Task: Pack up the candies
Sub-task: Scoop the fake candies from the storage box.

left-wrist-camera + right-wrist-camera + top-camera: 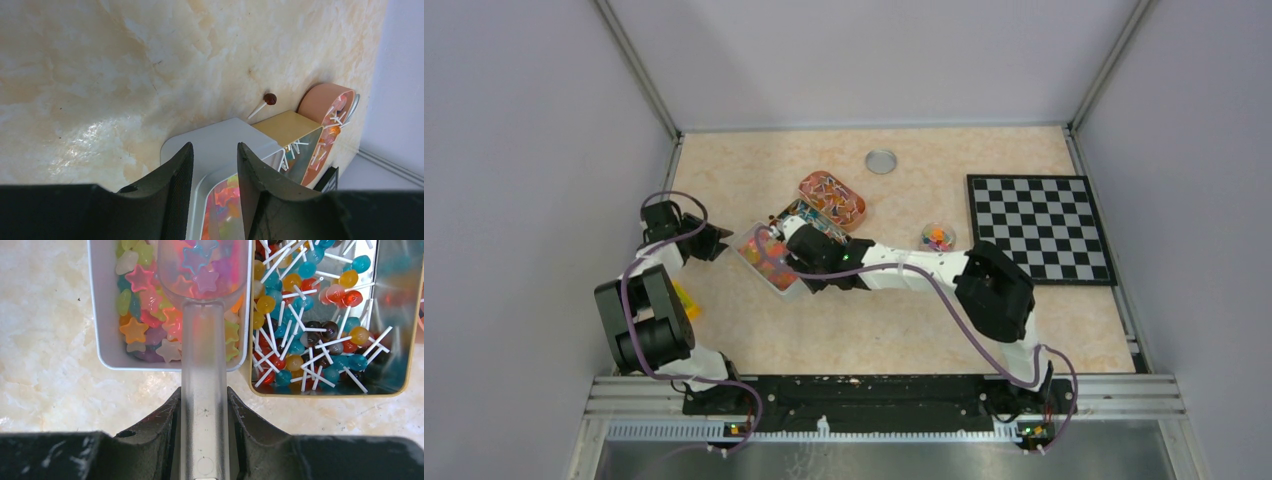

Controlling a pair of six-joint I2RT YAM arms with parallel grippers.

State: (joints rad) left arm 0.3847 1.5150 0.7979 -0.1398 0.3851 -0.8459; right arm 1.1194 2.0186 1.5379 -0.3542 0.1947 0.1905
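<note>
The candies I see are star-shaped sweets (150, 300) in pink, orange, yellow, green and purple, filling a white tray (102, 347). No bead-like sweets show. My right gripper (204, 392) is shut on the handle of a clear scoop (204, 440). The scoop's bowl (202, 270) holds several stars above the tray. My left gripper (215, 147) grips the tray's corner (220, 137), one finger outside and one inside. In the top view both grippers, left (724, 240) and right (796, 262), meet at the tray (779, 285).
A gold tin of lollipops (320, 315) touches the tray's right side. A pink oval tin (832, 197) of lollipops lies behind it, with one loose lollipop (270, 98). A small clear cup (937, 237) with coloured sweets, a silver lid (881, 160) and a checkerboard (1039, 228) are to the right.
</note>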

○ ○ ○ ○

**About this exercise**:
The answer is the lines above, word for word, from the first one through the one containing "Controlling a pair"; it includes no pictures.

**Answer to this problem**:
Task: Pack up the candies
Sub-task: Scoop the fake candies from the storage box.

left-wrist-camera + right-wrist-camera + top-camera: 

Controlling a pair of six-joint I2RT YAM arms with parallel grippers.

Nothing more remains for this exercise.